#### Action item:
Give back all of the data, word for word.

#### Study material:
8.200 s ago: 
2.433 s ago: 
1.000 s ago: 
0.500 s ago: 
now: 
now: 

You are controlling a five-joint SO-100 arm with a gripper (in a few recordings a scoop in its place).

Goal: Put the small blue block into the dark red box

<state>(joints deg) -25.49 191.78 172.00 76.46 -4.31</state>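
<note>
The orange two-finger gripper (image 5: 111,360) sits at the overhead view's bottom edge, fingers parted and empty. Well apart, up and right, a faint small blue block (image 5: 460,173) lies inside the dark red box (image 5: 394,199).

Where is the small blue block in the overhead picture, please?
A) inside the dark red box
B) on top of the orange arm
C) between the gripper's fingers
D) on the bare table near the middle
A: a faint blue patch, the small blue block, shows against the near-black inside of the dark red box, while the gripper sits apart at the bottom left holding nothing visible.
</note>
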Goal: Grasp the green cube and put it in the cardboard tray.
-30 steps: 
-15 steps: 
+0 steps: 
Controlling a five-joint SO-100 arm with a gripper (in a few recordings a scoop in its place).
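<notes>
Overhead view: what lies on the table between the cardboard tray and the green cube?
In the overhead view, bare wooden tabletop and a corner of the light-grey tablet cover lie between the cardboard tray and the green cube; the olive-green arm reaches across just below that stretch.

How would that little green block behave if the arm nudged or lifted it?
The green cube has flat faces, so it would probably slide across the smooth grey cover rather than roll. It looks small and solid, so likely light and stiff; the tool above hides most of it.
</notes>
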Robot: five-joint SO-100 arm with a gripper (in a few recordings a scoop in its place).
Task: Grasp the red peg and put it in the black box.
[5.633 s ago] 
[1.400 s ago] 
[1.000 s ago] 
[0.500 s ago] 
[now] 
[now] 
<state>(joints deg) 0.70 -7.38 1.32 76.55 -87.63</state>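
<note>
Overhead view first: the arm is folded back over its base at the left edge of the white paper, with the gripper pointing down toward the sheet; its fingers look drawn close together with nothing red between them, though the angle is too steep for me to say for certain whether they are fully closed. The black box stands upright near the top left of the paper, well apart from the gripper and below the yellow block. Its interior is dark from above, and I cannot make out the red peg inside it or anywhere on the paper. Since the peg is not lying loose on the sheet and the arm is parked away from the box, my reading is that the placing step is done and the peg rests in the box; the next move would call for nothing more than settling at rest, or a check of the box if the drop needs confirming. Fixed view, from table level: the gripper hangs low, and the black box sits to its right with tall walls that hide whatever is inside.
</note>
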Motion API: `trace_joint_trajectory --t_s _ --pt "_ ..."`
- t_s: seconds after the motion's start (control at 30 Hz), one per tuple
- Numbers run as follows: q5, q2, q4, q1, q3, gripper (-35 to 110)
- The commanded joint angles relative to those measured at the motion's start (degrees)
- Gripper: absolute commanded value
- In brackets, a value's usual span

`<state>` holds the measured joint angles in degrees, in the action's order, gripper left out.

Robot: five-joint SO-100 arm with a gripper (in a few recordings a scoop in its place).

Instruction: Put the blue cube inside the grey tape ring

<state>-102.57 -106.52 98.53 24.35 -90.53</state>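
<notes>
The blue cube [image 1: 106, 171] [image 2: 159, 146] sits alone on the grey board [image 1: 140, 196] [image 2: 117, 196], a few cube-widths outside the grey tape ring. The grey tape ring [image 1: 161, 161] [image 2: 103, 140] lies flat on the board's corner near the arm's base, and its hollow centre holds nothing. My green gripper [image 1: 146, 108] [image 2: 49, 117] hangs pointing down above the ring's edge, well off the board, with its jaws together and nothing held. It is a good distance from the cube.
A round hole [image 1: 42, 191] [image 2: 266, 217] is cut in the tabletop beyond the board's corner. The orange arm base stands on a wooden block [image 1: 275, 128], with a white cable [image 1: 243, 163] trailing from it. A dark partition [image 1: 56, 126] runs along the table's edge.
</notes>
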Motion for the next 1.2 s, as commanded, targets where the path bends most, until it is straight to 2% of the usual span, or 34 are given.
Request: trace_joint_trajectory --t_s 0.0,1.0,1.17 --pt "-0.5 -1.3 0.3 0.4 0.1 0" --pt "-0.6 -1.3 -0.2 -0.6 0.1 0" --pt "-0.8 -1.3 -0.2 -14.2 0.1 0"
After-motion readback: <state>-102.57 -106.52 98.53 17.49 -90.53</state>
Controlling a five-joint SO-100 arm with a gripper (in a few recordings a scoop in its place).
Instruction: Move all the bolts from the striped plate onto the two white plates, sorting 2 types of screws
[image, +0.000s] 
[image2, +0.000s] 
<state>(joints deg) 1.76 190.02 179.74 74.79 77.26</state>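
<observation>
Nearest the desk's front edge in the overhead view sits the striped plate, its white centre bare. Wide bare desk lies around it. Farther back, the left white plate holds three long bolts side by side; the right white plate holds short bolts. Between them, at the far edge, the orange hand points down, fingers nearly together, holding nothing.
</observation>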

#### Exercise solution:
8.200 s ago: 
2.433 s ago: 
1.000 s ago: 
0.500 s ago: 
now: 
now: 

You are controlling a five-joint SO-100 arm with a gripper (in a few recordings a scoop in its place).

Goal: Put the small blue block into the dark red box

<state>(joints deg) -25.49 191.78 172.00 76.46 -4.31</state>
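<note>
The orange two-finger gripper (image 5: 111,360) sits at the overhead view's bottom edge, fingers parted and empty. Well apart, up and right, a faint small blue block (image 5: 460,173) lies inside the dark red box (image 5: 394,199).

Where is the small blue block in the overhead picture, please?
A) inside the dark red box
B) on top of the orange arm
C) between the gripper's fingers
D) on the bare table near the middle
A: a faint blue patch, the small blue block, shows against the near-black inside of the dark red box, while the gripper sits apart at the bottom left holding nothing visible.
</note>
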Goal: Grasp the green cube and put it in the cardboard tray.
-30 steps: 
-15 steps: 
+0 steps: 
Controlling a five-joint SO-100 arm with a gripper (in a few recordings a scoop in its place).
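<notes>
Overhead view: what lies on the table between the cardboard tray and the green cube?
In the overhead view, bare wooden tabletop and a corner of the light-grey tablet cover lie between the cardboard tray and the green cube; the olive-green arm reaches across just below that stretch.

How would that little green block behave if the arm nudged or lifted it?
The green cube has flat faces, so it would probably slide across the smooth grey cover rather than roll. It looks small and solid, so likely light and stiff; the tool above hides most of it.
</notes>
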Robot: five-joint SO-100 arm with a gripper (in a few recordings a scoop in its place).
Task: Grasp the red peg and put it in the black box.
[5.633 s ago] 
[1.400 s ago] 
[1.000 s ago] 
[0.500 s ago] 
[now] 
[now] 
<state>(joints deg) 0.70 -7.38 1.32 76.55 -87.63</state>
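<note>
Overhead view first: the arm is folded back over its base at the left edge of the white paper, with the gripper pointing down toward the sheet; its fingers look drawn close together with nothing red between them, though the angle is too steep for me to say for certain whether they are fully closed. The black box stands upright near the top left of the paper, well apart from the gripper and below the yellow block. Its interior is dark from above, and I cannot make out the red peg inside it or anywhere on the paper. Since the peg is not lying loose on the sheet and the arm is parked away from the box, my reading is that the placing step is done and the peg rests in the box; the next move would call for nothing more than settling at rest, or a check of the box if the drop needs confirming. Fixed view, from table level: the gripper hangs low, and the black box sits to its right with tall walls that hide whatever is inside.
</note>
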Motion API: `trace_joint_trajectory --t_s _ --pt "_ ..."`
- t_s: seconds after the motion's start (control at 30 Hz), one per tuple
- Numbers run as follows: q5, q2, q4, q1, q3, gripper (-35 to 110)
- The commanded joint angles relative to those measured at the motion's start (degrees)
- Gripper: absolute commanded value
- In brackets, a value's usual span

`<state>` holds the measured joint angles in degrees, in the action's order, gripper left out.

Robot: five-joint SO-100 arm with a gripper (in a few recordings a scoop in its place).

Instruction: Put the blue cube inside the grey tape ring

<state>-102.57 -106.52 98.53 24.35 -90.53</state>
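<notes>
The blue cube [image 1: 106, 171] [image 2: 159, 146] sits alone on the grey board [image 1: 140, 196] [image 2: 117, 196], a few cube-widths outside the grey tape ring. The grey tape ring [image 1: 161, 161] [image 2: 103, 140] lies flat on the board's corner near the arm's base, and its hollow centre holds nothing. My green gripper [image 1: 146, 108] [image 2: 49, 117] hangs pointing down above the ring's edge, well off the board, with its jaws together and nothing held. It is a good distance from the cube.
A round hole [image 1: 42, 191] [image 2: 266, 217] is cut in the tabletop beyond the board's corner. The orange arm base stands on a wooden block [image 1: 275, 128], with a white cable [image 1: 243, 163] trailing from it. A dark partition [image 1: 56, 126] runs along the table's edge.
</notes>
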Motion for the next 1.2 s, as commanded, targets where the path bends most, until it is straight to 2% of the usual span, or 34 are given.
Request: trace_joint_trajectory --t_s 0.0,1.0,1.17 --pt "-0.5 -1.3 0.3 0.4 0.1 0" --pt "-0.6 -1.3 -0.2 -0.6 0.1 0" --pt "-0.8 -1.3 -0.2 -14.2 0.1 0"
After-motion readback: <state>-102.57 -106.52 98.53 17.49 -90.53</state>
Controlling a five-joint SO-100 arm with a gripper (in a few recordings a scoop in its place).
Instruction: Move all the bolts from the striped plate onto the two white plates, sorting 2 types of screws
[image, +0.000s] 
[image2, +0.000s] 
<state>(joints deg) 1.76 190.02 179.74 74.79 77.26</state>
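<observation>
Nearest the desk's front edge in the overhead view sits the striped plate, its white centre bare. Wide bare desk lies around it. Farther back, the left white plate holds three long bolts side by side; the right white plate holds short bolts. Between them, at the far edge, the orange hand points down, fingers nearly together, holding nothing.
</observation>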

A complete answer has now been given to the exercise.